We took public transport to save money, but this is a bit uncomfortable in Africa. We just missed the tro-tro so we had to wait over 2 hours for the next one. It took us 6 hours to pass the 300 km route. I started to watch a French movie in the dark on my computer to pass the time, “Immoral Tales”. It was basically soft porn disguised as an art movie. After a while I noticed that half of the bus was watching it with me, so I though I better stop. We finally arrived at midnight, without bus-breakdown or accident. One of the teachers, Abdul-Salaam was waiting for us at the station. Next morning we started to work – unpacked the instruments, put the eye-chart on the wall and called for the children. We got an air-conditioned office to use, which was a huge favor!
I just recently finished reading an extremely interesting book: “Crashing Through”, a non-fiction account of an American man who got blinded at age 3 and regained his vision at age 30. As he had visual deprivation for so long, the vision he regained was not normal. He could see motion, objects, colors but he could not recognize faces, could not read (even that he could see the letters separately) or drive, even years after the surgery. He also found it extremely overwhelming to navigate with vision, as it was hard work for him to see – similar to trying to speak a foreign language that one learned as an adult. At one point he regretted ever having the surgery. I also read similar reports about others in the same situation. I got very worried towards the end of the book and thought to myself: “What have I done???” I also remembered one of the favorite phrases of my Mother: “The road to hell is paved with good intentions.” So I was understandably very anxious about the visit.

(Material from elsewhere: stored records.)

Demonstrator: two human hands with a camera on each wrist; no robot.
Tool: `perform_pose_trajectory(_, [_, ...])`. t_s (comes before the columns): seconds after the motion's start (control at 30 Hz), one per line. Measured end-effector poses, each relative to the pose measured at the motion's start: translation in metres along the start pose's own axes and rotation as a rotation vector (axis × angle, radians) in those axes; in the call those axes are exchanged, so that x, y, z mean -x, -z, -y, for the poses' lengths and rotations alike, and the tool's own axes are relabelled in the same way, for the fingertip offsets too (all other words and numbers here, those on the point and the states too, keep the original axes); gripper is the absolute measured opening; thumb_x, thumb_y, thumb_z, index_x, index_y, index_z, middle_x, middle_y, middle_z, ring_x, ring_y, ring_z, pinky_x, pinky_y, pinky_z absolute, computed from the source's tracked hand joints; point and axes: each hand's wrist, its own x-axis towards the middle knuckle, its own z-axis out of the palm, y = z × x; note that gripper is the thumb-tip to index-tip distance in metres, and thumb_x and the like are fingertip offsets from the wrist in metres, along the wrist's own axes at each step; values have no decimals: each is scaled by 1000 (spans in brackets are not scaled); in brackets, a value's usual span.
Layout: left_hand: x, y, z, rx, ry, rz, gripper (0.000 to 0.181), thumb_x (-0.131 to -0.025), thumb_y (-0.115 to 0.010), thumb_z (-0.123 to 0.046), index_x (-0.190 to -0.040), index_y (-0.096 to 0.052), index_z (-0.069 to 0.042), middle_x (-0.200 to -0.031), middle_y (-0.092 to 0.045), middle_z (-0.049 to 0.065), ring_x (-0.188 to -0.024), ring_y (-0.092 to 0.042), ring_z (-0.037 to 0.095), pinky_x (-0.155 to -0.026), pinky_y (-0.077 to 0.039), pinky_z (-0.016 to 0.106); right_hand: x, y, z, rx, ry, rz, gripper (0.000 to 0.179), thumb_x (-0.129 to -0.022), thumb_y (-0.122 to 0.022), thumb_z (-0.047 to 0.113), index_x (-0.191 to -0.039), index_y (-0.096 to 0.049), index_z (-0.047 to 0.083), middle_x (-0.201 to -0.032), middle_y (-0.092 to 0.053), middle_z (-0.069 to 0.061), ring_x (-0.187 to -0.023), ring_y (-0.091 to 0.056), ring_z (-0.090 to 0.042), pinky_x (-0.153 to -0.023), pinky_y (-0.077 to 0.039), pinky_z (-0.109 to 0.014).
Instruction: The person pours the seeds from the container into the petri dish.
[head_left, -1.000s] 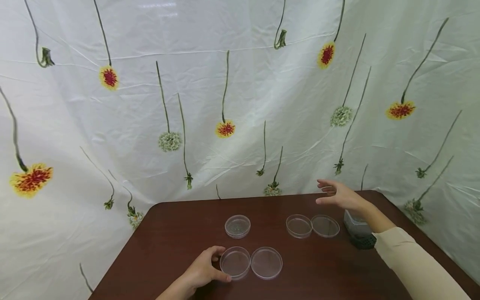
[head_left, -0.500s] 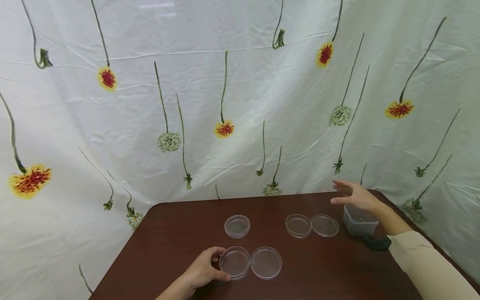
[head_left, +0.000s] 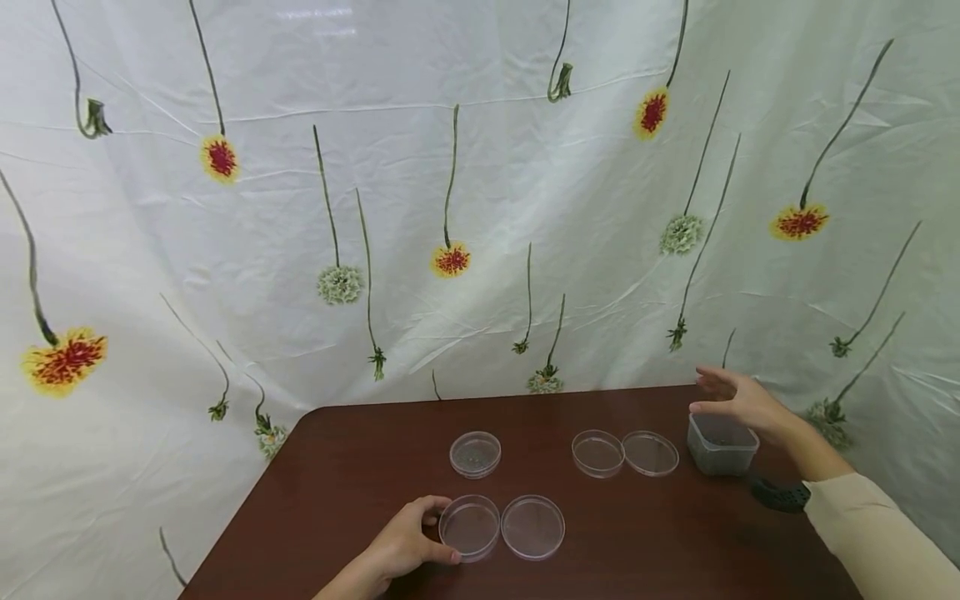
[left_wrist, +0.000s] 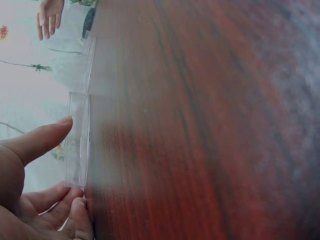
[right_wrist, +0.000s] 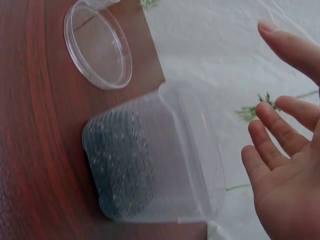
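My left hand (head_left: 408, 537) holds a clear petri dish (head_left: 470, 528) by its rim, thumb on the near side and fingers on the far side. In the left wrist view the dish (left_wrist: 77, 145) stands flat on the table between thumb and fingers. A second shallow clear dish (head_left: 533, 527) touches it on the right. My right hand (head_left: 750, 404) hovers over a translucent plastic tub (head_left: 722, 454), fingers spread and holding nothing. In the right wrist view small dark pieces fill the lower part of the tub (right_wrist: 165, 165); what they are I cannot tell.
Behind the held dish stands another petri dish (head_left: 475, 455) with small bits in it. Two more clear dishes, a deeper one (head_left: 597, 454) and a shallower one (head_left: 651, 454), sit left of the tub. A flowered cloth (head_left: 495, 208) hangs behind the dark red table (head_left: 360, 450).
My right hand has moved rightward from left of the tub to above it, uncovering the tub in the head view. My left hand keeps its hold on the petri dish.
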Motion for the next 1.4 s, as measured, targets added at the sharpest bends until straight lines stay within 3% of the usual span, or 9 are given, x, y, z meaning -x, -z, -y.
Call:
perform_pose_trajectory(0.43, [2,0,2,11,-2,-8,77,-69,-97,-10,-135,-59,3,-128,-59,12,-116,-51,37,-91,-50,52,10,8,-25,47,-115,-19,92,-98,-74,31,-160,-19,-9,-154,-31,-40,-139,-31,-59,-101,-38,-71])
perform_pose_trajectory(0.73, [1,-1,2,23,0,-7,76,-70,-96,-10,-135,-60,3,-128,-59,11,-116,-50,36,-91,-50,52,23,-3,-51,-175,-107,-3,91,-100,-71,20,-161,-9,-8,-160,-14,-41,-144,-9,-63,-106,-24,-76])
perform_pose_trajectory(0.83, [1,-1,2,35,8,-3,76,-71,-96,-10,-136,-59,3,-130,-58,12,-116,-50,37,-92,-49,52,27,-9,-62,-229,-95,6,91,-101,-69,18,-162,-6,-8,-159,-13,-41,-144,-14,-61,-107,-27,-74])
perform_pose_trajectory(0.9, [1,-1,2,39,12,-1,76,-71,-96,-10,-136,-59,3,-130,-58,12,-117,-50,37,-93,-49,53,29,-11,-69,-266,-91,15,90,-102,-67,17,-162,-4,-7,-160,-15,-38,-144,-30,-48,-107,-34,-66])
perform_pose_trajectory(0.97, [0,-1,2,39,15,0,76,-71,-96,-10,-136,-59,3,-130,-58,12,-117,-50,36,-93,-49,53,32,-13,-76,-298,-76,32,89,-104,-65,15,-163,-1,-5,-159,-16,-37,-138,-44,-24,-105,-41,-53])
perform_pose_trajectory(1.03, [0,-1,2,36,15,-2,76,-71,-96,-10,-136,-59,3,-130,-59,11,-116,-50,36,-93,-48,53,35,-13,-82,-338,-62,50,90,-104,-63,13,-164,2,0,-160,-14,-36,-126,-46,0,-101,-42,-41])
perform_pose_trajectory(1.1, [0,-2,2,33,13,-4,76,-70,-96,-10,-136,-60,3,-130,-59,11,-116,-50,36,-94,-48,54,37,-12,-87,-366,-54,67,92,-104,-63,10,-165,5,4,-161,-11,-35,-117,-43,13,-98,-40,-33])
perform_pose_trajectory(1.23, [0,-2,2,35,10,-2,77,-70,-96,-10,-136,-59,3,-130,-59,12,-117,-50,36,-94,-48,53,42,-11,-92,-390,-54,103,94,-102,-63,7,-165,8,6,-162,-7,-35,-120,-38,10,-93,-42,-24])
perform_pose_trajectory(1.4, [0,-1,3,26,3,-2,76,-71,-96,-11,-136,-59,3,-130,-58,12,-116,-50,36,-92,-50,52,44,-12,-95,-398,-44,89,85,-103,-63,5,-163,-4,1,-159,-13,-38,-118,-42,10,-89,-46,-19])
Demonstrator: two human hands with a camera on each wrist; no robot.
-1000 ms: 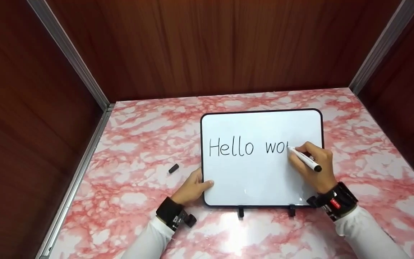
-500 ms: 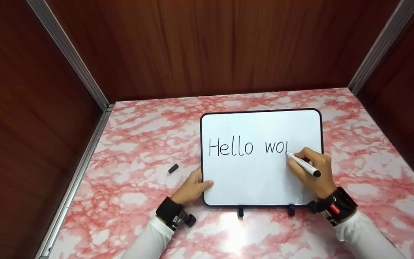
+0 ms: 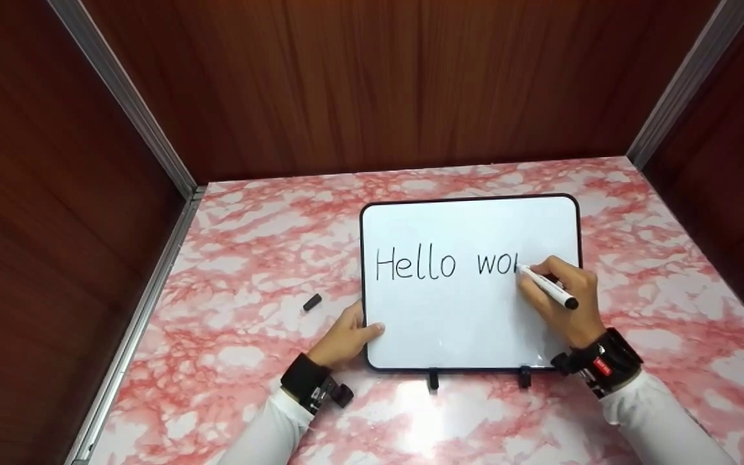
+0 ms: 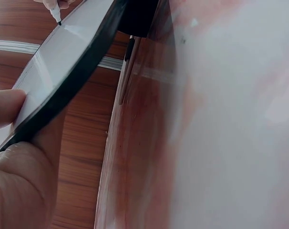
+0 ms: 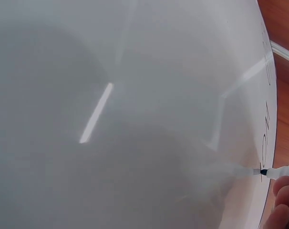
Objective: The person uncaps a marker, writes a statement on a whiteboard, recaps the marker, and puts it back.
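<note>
A whiteboard with a black frame stands tilted back on the table, with "Hello wo" and an upright stroke in black across its upper half. My left hand grips its lower left edge, thumb on the white face and fingers behind, as the left wrist view also shows. My right hand pinches a white marker with a black end. In the right wrist view the marker's black tip is right at the stroke after the "o". The fingers behind the board are hidden.
A black marker cap lies on the red-and-white marbled table, left of the board. Two black feet stick out under the board's lower edge. Brown wood-grain panels with metal corner strips enclose the table at the back and sides.
My right hand moved the marker down, drawing the upright stroke after "wo", then back up along it. My left hand keeps its grip on the whiteboard's edge.
</note>
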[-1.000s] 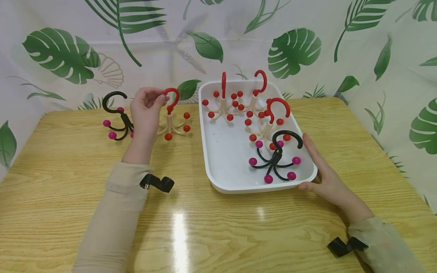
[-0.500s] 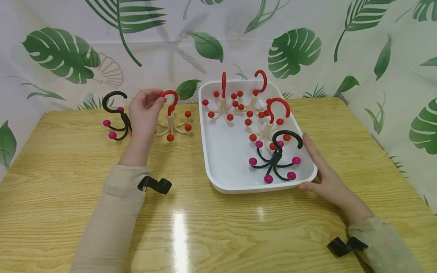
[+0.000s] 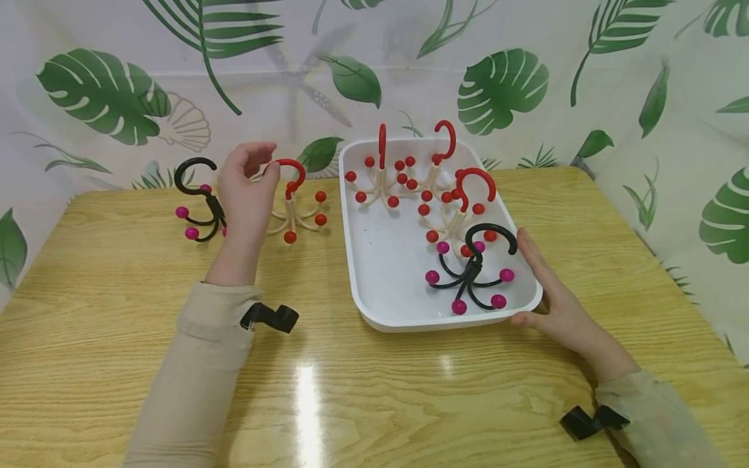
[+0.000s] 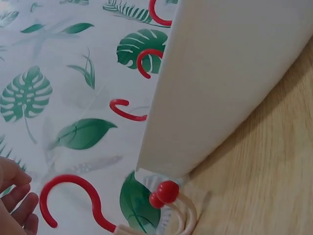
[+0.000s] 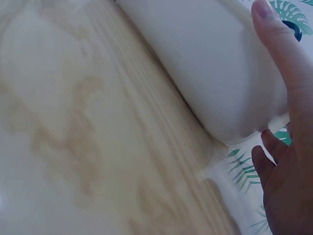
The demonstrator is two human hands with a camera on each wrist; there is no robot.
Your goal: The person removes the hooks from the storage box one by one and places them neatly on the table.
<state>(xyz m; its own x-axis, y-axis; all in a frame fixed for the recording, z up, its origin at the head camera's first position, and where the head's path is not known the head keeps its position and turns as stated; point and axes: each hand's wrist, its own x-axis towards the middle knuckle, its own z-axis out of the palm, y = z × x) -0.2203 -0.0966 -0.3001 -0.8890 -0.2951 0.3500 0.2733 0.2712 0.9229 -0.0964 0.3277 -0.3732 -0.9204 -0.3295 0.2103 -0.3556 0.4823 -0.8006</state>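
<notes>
My left hand is beside the red hook of a cream hook hanger that stands on the table. In the left wrist view, a gap shows between the fingers and the red hook. With its thumb along the front side and fingers on the right side, my right hand holds the near right corner of a white tray. The right wrist view has the thumb against the tray's outer wall. A black hook hanger with pink balls lies in the tray.
Several cream hangers with red hooks, one a cream hanger, stand in the tray's back and right parts. Another black hanger is left of my left hand, partly hidden by it. A leaf-print cloth hangs behind the wooden table.
My left fingers have spread and let go of the red hook after the hanger shifted slightly on the table. The right hand and tray have stayed put.
</notes>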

The children filed in in groups of three. All of them could walk unaided now, except for Lovia. The 12 years old girl had the worst prognosis, as she has been blind from birth. Objectively her vision still remained hand-motion, but she reported to be able to see significantly better. The back of her eyes looked perfectly normal, which made my heart ache, as it means that if her cataracts were removed at an early age, now she could see very well. She can distinguish colors now (probably she learned them during the month since her surgery) and also shapes, she recognizes objects like book, computer, etc and she sees people standing around her. She can even see a picture now and recognize a human face on it.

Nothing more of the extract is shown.